Comment concilier les descriptions éminemment religieuses de la ‘conversion à l’islam’, largement reprises par les personnes converties dans leurs récits, avec celles, nettement plus performatives, qui se dégagent au fil des entretiens avec les mêmes responsables associatifs et agent∙e∙s de conversion ? Dans l’analyse de terrain effectué, les représentations religieuse et performative de la ‘conversion à l’islam’ représentent les deux faces d’une même pièce. La notion de fiṭra signale en effet la nature universelle de la conception islamique du Dieu unique, inhérente à tout être humain, et par là son ouverture à accueillir de nouveaux croyant∙e∙s. Si l’universalisme de la notion de fiṭra explicite bien l’auto-positionnement des personnes converties, qui trouvent dans l’islam une religion potentiellement ouverte à toutes et tous, les entretiens portant sur les pratiques d’accompagnement permettent de mettre en évidence ce qui est nécessaire pour devenir musulman·e. Les représentations exposées par les responsables musulmans et les agent∙e∙s de conversion montre que, bien que l’islam soit une religion possédant un message universel (l’appel au Dieu unique), il faut bien en intégrer les principes et les pratiques pour pouvoir être considérés comme membres à part entière de la communauté. En d’autres termes, si l’esprit de la fiṭra est universel et fait écho à une propriété humaine présente depuis la naissance, ne demandant donc aucun changement, les croyances, les pratiques et les façons d’être et de se comporter sont particulières. C’est justement l’apprentissage de ces particularités considérées comme islamiques qui sont impliquées dans le processus d’adhésion à cette religion.

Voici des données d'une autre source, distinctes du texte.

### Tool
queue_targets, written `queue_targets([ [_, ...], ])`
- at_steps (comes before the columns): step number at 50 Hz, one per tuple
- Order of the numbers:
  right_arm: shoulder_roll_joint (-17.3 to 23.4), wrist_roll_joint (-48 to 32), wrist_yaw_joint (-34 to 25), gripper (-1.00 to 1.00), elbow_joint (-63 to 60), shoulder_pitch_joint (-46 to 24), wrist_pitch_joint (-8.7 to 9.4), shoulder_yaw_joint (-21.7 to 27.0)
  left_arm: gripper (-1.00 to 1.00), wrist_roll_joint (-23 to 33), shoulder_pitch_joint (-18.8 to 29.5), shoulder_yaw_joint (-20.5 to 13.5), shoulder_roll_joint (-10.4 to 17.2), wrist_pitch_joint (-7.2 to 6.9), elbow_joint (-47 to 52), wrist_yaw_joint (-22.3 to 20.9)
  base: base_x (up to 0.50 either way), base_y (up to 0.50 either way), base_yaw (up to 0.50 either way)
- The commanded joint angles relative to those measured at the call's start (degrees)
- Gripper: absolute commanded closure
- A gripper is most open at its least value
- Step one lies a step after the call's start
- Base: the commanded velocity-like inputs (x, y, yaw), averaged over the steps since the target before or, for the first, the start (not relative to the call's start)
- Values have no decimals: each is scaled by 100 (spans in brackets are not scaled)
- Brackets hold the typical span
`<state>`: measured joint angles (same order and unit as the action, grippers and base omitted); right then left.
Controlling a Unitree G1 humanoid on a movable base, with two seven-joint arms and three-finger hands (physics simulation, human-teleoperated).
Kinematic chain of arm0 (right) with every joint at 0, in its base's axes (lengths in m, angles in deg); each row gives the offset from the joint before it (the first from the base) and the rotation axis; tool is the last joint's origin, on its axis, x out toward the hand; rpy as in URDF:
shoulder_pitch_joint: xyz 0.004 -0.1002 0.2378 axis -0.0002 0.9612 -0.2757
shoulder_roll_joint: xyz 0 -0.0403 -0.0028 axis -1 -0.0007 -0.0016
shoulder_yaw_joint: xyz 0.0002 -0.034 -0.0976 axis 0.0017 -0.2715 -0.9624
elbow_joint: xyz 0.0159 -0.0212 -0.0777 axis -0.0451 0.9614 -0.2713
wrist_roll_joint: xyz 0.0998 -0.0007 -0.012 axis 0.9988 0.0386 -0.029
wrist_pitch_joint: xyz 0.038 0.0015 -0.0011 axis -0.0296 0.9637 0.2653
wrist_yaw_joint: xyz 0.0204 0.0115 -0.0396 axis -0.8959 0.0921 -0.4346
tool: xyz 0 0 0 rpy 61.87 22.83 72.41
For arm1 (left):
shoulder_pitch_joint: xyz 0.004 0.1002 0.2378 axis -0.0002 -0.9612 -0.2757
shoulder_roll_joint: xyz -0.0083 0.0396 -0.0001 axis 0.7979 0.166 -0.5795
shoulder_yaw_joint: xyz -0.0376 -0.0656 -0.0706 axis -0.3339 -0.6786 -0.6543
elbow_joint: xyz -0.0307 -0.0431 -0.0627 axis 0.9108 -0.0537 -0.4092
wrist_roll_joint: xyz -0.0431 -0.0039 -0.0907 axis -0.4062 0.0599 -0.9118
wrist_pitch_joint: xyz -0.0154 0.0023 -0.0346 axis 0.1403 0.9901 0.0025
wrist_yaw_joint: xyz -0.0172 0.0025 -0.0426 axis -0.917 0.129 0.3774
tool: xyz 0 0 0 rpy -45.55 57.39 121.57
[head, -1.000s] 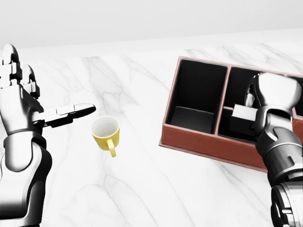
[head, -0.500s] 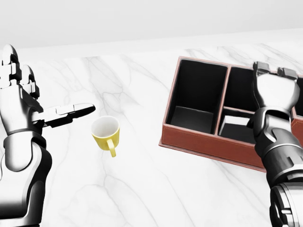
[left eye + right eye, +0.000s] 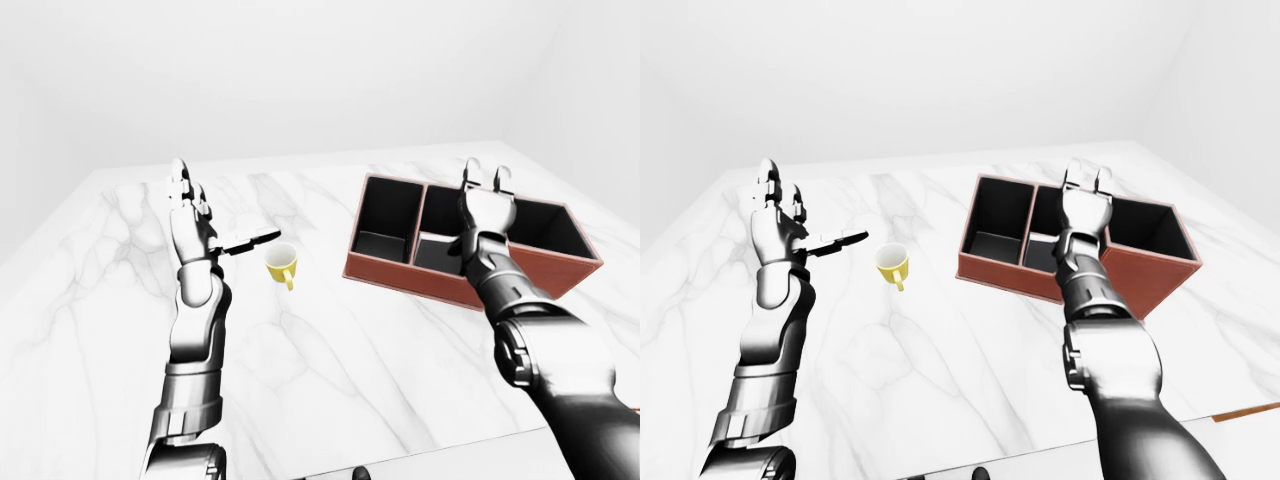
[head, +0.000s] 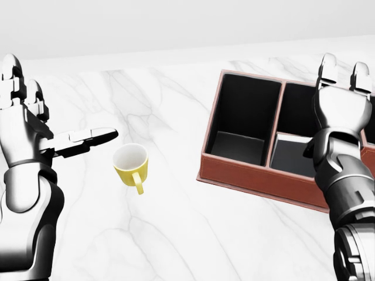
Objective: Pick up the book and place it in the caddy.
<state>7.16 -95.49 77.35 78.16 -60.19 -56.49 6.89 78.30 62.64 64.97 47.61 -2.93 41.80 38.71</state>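
The right hand point(image 4: 341, 96) is raised over the middle compartment of the red-brown caddy point(image 4: 234, 171), its fingers point(image 4: 327, 67) spread upward and holding nothing. Below it, the grey book point(image 4: 291, 155) lies flat on the floor of that middle compartment, apart from the hand. The left hand point(image 4: 26, 126) is released too, held up at the head view's left with one finger pointing toward the yellow mug point(image 4: 132, 164), which stands on the white marble counter point(image 4: 176, 234) between that hand and the caddy.
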Motion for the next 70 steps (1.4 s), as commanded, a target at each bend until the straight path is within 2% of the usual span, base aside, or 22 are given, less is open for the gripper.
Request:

Pour une intégration des perspectives islamo-théologique et sociologique
L’exemple des représentations liées à la ‘conversion à l’islam’ et au changement qu’elle implique n’a pas un intérêt purement descriptif, mais également méthodologique. Les représentations présentées pointent en effet vers des dimensions pouvant être analysées par des disciplines différentes, bien que complémentaires. Le discours religieux peut être analysé à travers une perspective islamo-théologique, attentive à l’emploi de concepts et notions issus de la tradition musulmane dans un contexte contemporain et de leur réappropriation de la part d’individus s’inscrivant dans cette tradition, qui reprennent les concepts théologiques dans leur façon de parler de leur expérience religieuse. Le fait de parler de sa propre conversion à l’islam comme d’un retour à son identité authentique ne doit donc pas être sous-estimé. Il constitue un élément important du processus de subjectivation des personnes converties. Toutefois, cette perspective doit être complétée par un regard permettant d’analyser les transformations dans les façons de voir, de percevoir et d’agir des personnes converties. Ces objets sont classiquement l’apanage d’une discipline comme la sociologie. C’est en analysant les processus d’apprentissage et d’incorporation de croyances et de pratiques nouvelles au sein de groupes religieux différents (groupes de pairs, associations religieuses, internet, etc.), et en les mettant en perspective du passé des personnes converties, que la sociologie peut fournir des éléments d’analyse pertinents sur le changement impliqué dans la conversion à l’islam.
Bibliographie
Littérature
Barylo, W. (2018), People Do Not Convert but Change. Critical Analysis of Concepts of Spiritual Transitions, in K. van Nieuwkerk (ed.), Moving In and Out of Islam, University of Texas Press, 2018, pp. 27-43.
Galonnier, J. (2018), Moving In or Moving Towards? Reconceptualizing Conversion to Islam as a Liminal Process, in K. van Nieuwkerk (ed.), Moving In and Out of Islam, University of Texas Press, 2018, pp. 44-67.
Hervieu-Léger D. (1999). Le pèlerin et le converti. Paris : Flammarion.
Van Nieuwkerk K. (2014), « Conversion » to Islam and the construction of a pious self. In The Oxford Handbook of Religious Conversion, Rambo, L., R, & Farhadian, C., E. (ed.). Oxford: Oxford University Press, 667-686.
Yasien, M. (1991). Fitrah. The Islamic Concept of Human Nature. London: TA-HA Publisher Ltd.